What is being asked:
Return all the data below as it stands, minus the pictures.

Start of Data extract

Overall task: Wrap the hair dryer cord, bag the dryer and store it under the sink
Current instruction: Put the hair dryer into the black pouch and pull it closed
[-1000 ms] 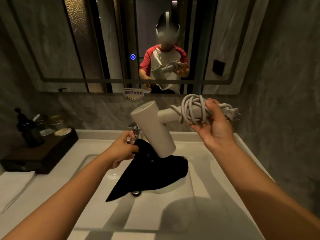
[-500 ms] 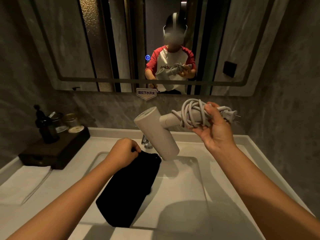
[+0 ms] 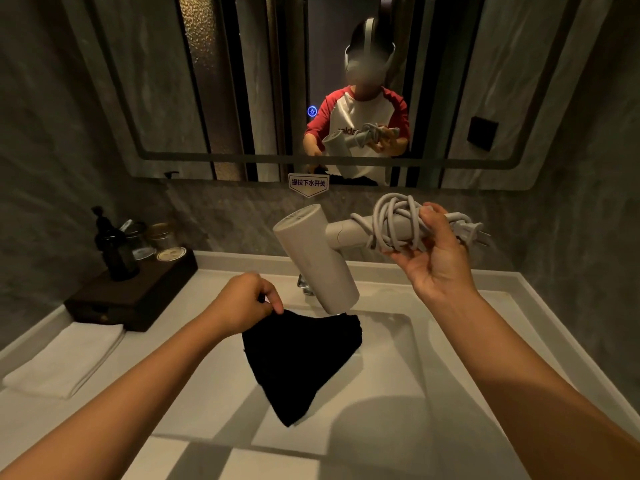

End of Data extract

The answer:
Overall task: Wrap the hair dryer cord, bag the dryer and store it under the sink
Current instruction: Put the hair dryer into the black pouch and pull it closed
[-1000 ms] 
[-500 ms] 
[+0 ms] 

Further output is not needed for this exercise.